• INSTRUCTIONS TO FOLLOW
Please transcribe exactly the lines from the first line of the records below through the line containing "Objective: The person", including both, and omit all pictures.

PROVIDED RECORDS below:

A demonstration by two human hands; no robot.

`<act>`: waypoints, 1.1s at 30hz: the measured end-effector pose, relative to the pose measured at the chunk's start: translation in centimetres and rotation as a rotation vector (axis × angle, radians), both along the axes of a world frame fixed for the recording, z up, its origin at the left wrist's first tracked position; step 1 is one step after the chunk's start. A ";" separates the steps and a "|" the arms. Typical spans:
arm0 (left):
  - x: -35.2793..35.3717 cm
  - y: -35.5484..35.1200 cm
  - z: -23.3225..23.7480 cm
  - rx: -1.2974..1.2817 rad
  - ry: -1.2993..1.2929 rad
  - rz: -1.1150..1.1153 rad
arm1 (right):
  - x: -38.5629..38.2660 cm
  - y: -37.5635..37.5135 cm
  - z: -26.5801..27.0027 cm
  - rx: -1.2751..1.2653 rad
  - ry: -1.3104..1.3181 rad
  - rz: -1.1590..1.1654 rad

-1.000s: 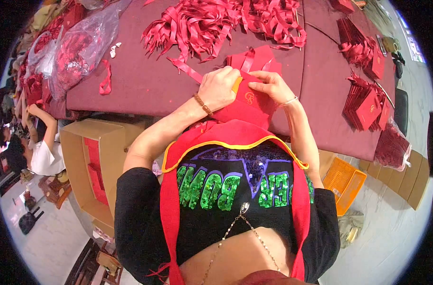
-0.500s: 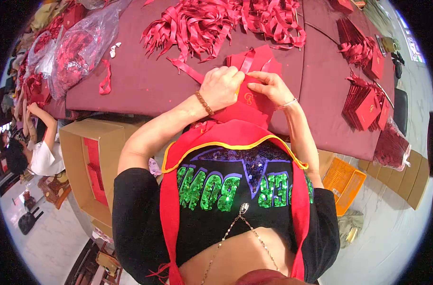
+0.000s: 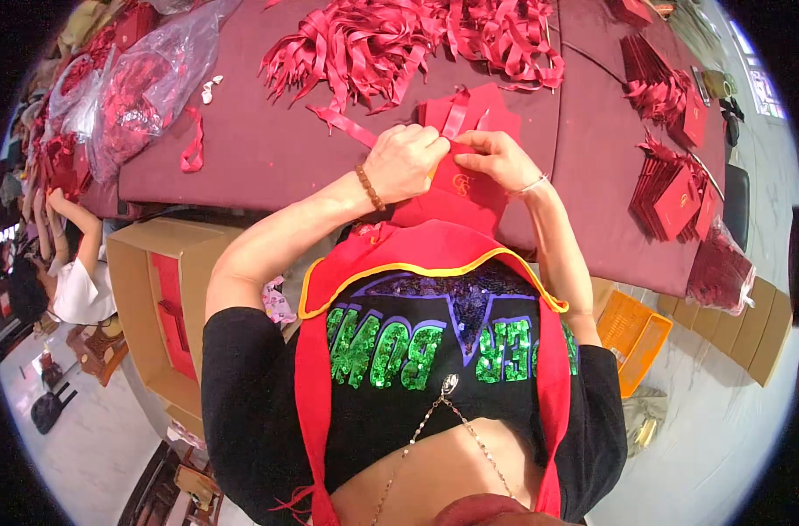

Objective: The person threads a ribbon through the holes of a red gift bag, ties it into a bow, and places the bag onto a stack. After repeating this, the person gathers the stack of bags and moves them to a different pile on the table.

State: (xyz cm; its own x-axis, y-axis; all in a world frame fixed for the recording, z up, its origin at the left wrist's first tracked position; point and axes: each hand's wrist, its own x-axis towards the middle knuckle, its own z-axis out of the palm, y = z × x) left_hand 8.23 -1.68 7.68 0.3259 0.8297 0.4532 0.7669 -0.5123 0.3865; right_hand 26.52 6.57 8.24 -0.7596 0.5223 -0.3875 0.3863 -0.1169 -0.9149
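Observation:
A red card or flat paper bag (image 3: 461,206) with a gold emblem lies at the table edge in front of me, over more red pieces. My left hand (image 3: 406,160), with a beaded bracelet, is curled closed at its left side on a red ribbon (image 3: 351,130) whose tail trails left. My right hand (image 3: 497,161) pinches at the upper part of the card, thumb and forefinger close to the left fingertips. A shiny ribbon strip (image 3: 457,114) rises above the fingers. What exactly lies between the fingertips is partly hidden.
A heap of red ribbons (image 3: 355,53) lies at the far side of the maroon tablecloth (image 3: 276,167). Stacked red cards (image 3: 671,206) sit right. A cardboard box (image 3: 176,324), an orange crate (image 3: 634,344) and plastic bags (image 3: 158,88) stand around. Another person (image 3: 79,263) works left.
My left hand has shifted very slightly, and its forearm has moved a little left. Both hands stay at the same spot on the card. The view has barely moved.

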 end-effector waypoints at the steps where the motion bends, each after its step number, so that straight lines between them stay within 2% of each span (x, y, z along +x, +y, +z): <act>1: 0.0 0.0 0.1 0.017 0.034 0.005 | 0.0 -0.1 0.1 0.006 0.000 -0.022; 5: 0.1 0.1 0.3 0.023 0.021 -0.028 | 0.1 -0.4 0.2 -0.027 0.020 -0.056; 11: 0.6 -0.2 0.7 0.064 0.180 -0.058 | 0.2 -0.9 0.6 -0.006 0.042 -0.083; 14: 0.7 0.0 0.1 -0.035 -0.028 0.040 | 0.6 -0.8 0.0 -0.049 0.053 -0.119; 15: 0.8 0.0 -0.1 -0.032 -0.025 0.038 | 0.5 -0.7 -0.1 -0.046 0.055 -0.121; 18: 1.3 -0.4 -0.3 -0.024 -0.062 0.078 | 0.6 -1.1 -0.2 -0.014 0.036 -0.141; 20: 1.4 -0.5 0.0 0.048 0.080 0.065 | 0.5 -1.2 -0.2 0.129 -0.007 -0.108; 25: 1.9 -0.8 -0.3 0.102 0.167 0.019 | 0.4 -1.6 -0.5 0.251 -0.025 -0.125; 28: 1.7 -0.5 -0.7 0.037 0.117 -0.013 | 0.4 -1.1 -0.8 0.246 -0.046 -0.119; 30: 1.3 -0.3 -0.4 -0.091 -0.062 0.074 | 0.5 -0.6 -0.8 0.214 -0.057 -0.138; 31: 1.1 -0.3 -0.2 -0.200 -0.169 0.095 | 0.4 -0.5 -0.4 0.103 -0.025 -0.126; 32: 0.9 -0.1 -0.4 -0.203 -0.170 0.090 | 0.5 -0.4 -0.3 -0.009 0.009 -0.113; 33: 0.6 0.1 -0.5 -0.273 -0.194 0.098 | 0.6 -0.4 -0.4 -0.010 0.009 -0.116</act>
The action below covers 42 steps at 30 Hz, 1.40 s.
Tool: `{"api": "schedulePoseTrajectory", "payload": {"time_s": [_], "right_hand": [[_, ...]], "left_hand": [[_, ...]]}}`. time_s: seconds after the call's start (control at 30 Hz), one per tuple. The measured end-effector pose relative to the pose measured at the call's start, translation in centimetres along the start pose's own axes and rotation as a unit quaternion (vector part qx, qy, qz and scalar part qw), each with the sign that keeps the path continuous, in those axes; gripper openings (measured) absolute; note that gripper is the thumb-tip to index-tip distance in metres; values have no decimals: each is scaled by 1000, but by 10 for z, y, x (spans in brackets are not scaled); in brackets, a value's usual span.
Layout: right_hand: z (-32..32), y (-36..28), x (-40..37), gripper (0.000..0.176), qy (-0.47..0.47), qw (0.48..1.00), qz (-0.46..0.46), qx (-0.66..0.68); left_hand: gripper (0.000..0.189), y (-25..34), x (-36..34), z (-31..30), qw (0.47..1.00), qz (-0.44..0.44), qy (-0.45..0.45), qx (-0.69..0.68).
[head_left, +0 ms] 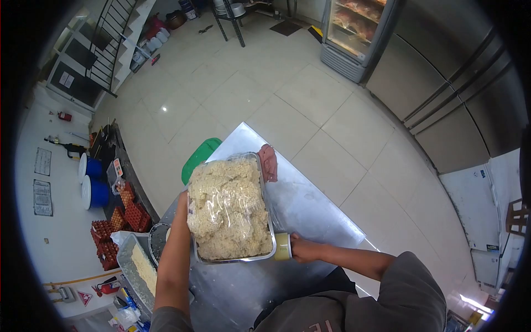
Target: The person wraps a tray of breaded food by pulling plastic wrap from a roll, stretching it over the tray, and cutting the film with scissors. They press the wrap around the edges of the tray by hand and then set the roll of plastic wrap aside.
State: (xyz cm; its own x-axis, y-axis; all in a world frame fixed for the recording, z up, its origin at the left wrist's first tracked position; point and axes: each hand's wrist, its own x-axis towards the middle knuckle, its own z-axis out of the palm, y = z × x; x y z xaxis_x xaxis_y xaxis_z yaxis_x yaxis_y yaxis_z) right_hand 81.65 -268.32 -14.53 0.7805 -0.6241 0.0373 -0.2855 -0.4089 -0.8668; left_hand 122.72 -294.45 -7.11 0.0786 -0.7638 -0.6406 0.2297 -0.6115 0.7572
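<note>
A metal tray point(270, 221) heaped with pale crumb-coated food point(227, 205) sits on the steel table. Shiny clear cling film point(218, 210) lies over the heap. My left hand point(183, 203) is at the tray's left side; its fingers are hidden by the tray and food. At the tray's lower right corner, my right hand point(302, 247) is closed round the end of a cling film roll point(282, 247) with a yellowish label. A crumpled reddish cloth point(267, 163) lies against the tray's far right corner.
The steel table point(310, 205) has a corner pointing away from me. A green lid-like object point(199, 157) shows beyond its left edge. Left of my arm stand a grey tub point(130, 257) of crumbs and a dark round container point(159, 239). Egg trays point(136, 216) are stacked farther left.
</note>
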Motion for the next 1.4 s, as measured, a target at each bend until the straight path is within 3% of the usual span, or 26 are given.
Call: {"api": "schedulePoseTrajectory", "payload": {"time_s": [0.13,0.17,0.2,0.33,0.37,0.4,0.43,0.5,0.53,0.57,0.6,0.63,0.7,0.73,0.87,0.97,1.03,1.17,1.27,1.33,1.4], "right_hand": [[-14,-31,-7,42,12,997,74,33],[-16,-31,-2,41,-25,947,190,259],[-18,-33,2,41,-63,833,291,466],[-6,-47,-2,36,-17,854,299,425],[10,-38,-9,37,42,938,183,292],[15,-35,-13,37,100,982,61,146],[17,-30,-17,37,101,982,62,147],[19,-31,-22,37,66,998,2,2],[9,-40,-21,37,64,998,3,6],[-4,-48,-20,39,6,990,68,120],[-13,-54,-18,41,-53,962,132,233],[-15,-54,-16,41,-57,961,131,236],[-14,-55,-15,43,-61,837,278,468],[-7,-56,-11,49,39,755,262,600],[-6,-48,-2,44,67,776,294,553],[-3,-48,-9,38,29,812,243,530],[-7,-45,-15,33,-1,879,175,445],[-5,-48,-27,31,-54,887,189,418],[14,-52,-41,34,-12,924,127,360],[16,-65,-50,33,-17,982,96,163],[16,-73,-56,33,-31,984,79,155]], "left_hand": [[48,-4,4,5,1000,-2,2,11],[48,-5,4,4,1000,-3,4,14],[48,-5,4,3,1000,-2,4,19],[48,-10,3,2,999,-3,9,34],[48,-11,3,2,999,-3,12,34],[48,-12,4,4,999,-5,11,37],[48,-13,4,4,999,-4,13,37],[48,-16,4,3,999,-7,16,44],[48,-16,5,3,999,-7,17,45],[48,-16,5,3,999,-6,17,48],[48,-17,5,3,998,-5,18,53],[48,-17,5,2,998,-4,19,55],[48,-19,5,0,998,-2,23,64],[48,-20,5,0,997,-3,23,68],[48,-26,3,1,996,-6,30,79],[48,-31,4,-1,995,-5,38,93],[48,-32,6,-2,994,-2,43,102],[48,-40,7,-3,993,-4,50,110],[49,-47,9,-2,992,-6,52,113],[49,-52,9,-1,992,-6,54,116],[49,-59,9,0,991,-4,57,122]]}}
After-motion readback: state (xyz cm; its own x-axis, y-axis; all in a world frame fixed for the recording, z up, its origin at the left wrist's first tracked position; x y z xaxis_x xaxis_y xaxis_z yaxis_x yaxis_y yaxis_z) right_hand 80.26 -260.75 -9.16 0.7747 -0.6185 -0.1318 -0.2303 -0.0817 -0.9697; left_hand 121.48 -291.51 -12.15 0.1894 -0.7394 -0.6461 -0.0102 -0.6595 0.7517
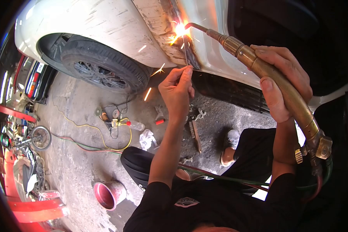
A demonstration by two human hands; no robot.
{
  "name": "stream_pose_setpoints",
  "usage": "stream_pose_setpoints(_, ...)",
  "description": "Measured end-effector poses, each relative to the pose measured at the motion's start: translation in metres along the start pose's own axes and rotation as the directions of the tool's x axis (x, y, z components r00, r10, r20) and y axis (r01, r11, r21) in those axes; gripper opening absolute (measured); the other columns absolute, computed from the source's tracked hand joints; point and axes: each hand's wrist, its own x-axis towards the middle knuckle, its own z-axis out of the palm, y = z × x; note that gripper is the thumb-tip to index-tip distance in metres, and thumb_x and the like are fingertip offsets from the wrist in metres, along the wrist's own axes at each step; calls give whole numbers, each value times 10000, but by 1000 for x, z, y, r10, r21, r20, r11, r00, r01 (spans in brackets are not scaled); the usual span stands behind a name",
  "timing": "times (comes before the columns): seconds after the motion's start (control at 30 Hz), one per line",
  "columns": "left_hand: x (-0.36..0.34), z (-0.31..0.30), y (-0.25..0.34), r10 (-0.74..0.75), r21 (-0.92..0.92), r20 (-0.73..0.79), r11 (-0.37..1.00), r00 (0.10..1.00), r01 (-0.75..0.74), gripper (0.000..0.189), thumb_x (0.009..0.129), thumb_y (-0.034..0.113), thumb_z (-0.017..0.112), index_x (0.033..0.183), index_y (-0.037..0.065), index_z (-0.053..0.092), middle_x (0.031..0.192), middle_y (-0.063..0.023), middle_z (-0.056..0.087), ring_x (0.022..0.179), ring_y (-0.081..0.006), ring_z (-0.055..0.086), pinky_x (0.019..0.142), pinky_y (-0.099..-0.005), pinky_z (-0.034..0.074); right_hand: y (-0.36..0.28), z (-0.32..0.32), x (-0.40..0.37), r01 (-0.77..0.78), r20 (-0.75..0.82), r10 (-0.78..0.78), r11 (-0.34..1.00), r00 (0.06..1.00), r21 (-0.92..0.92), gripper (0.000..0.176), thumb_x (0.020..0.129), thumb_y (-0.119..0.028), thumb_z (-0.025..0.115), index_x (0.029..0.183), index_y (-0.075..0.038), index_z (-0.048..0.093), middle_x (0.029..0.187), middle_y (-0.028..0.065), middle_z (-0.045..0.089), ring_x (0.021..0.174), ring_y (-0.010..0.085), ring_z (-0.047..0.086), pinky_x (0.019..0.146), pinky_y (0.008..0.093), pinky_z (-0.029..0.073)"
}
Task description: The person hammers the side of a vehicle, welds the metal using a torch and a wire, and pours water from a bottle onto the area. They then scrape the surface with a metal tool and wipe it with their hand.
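Note:
My right hand (284, 79) is wrapped round a brass gas welding torch (274, 73), its bent tip pointing left at the car body. A bright flame (180, 29) with flying sparks burns at the tip, against a scorched seam in the white car panel (210, 50). Below the flame, my left hand (176, 87) pinches a thin filler rod (187, 54) between thumb and fingers. The rod runs up toward the glow, and glare hides its far end. Green and red hoses (236, 181) lead from the torch's valve end across my lap.
A car wheel (104, 69) stands left of my left hand. On the concrete floor lie a wire brush (195, 135), a red cylinder (159, 121), a plastic bottle (136, 125), a power tool (106, 116) and a yellow cord (129, 139). A red bucket (110, 195) lies lower left.

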Motion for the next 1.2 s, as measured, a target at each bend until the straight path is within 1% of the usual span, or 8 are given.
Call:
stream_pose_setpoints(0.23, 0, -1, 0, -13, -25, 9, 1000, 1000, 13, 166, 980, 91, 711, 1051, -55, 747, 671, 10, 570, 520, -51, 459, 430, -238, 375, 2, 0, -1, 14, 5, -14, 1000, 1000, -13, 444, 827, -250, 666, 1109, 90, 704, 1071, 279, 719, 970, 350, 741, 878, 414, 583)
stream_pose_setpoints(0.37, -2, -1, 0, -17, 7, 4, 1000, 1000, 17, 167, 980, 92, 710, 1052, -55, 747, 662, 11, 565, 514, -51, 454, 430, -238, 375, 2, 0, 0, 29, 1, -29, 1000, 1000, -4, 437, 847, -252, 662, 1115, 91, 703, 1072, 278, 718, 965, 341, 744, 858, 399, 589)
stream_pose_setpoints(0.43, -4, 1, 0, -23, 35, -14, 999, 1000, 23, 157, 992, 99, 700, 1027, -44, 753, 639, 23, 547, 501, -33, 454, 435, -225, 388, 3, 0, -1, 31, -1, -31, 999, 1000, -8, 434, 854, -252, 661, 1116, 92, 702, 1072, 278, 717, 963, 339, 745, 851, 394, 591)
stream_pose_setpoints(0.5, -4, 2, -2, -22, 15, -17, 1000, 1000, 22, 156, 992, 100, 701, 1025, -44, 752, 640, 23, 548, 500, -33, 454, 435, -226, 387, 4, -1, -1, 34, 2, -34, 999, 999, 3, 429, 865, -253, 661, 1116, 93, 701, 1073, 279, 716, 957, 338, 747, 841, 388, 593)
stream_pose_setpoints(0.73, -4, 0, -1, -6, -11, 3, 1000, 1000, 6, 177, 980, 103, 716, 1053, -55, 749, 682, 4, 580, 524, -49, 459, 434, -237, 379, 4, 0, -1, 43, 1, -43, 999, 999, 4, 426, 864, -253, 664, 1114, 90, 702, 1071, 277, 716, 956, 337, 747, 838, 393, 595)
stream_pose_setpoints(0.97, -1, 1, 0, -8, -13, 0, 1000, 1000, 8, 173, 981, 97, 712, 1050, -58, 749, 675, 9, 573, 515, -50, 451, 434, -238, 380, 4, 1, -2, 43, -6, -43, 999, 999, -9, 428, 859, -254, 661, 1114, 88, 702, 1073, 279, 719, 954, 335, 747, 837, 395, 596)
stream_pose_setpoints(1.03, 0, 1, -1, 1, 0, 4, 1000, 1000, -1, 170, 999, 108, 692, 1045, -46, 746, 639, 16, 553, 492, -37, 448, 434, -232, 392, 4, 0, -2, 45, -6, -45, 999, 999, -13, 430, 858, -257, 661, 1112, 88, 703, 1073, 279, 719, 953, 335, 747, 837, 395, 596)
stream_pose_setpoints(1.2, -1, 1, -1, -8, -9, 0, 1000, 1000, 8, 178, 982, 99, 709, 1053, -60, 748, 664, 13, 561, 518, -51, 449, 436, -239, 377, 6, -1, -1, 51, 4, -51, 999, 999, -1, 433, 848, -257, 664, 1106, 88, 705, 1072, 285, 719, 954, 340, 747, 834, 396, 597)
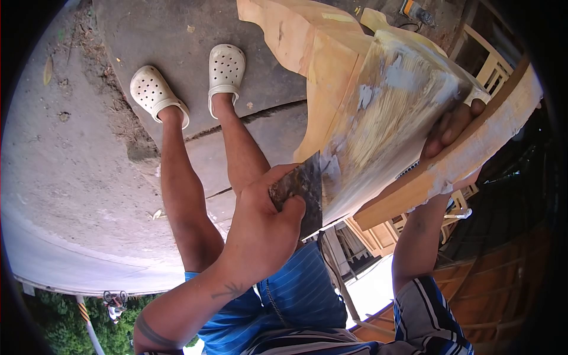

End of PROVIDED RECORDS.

• FINISHED EXERCISE
A demonstration by two human hands; no robot.

`<act>`: waypoints, 1.1s at 30hz: the measured end-effector pose, relative to the pose measured at the chunk's start: translation in centimetres and rotation as a rotation vector (axis × angle, radians), both along the axes of a world frame fixed for the recording, z up, its origin at the left wrist's first tracked position; step 1 is one step after the chunk's start. A ";" separates the steps and a "|" the arms. Typical spans:
arm0 (left):
  - x: -35.2793..35.3717 cm
  - y: -35.5484..35.1200 cm
  - z: -23.3225..23.7480 cm
  - rx: -1.2974..1.2817 rad
  - ry: -1.2993..1.2929 rad
  - rz: -1.1150..1.1153 rad
arm1 (right):
  - x: -38.5629..38.2660 cm
  - y: -37.5635..37.5135 cm
  - z: -26.5801..27.0027 cm
  - rx: -1.2751..1.2653 rad
  - ry: -1.3104..1.3181 rad
  - rz: -1.1590..1.1654 rad

-1.000s: 
-0.500s: 
+0.000s: 

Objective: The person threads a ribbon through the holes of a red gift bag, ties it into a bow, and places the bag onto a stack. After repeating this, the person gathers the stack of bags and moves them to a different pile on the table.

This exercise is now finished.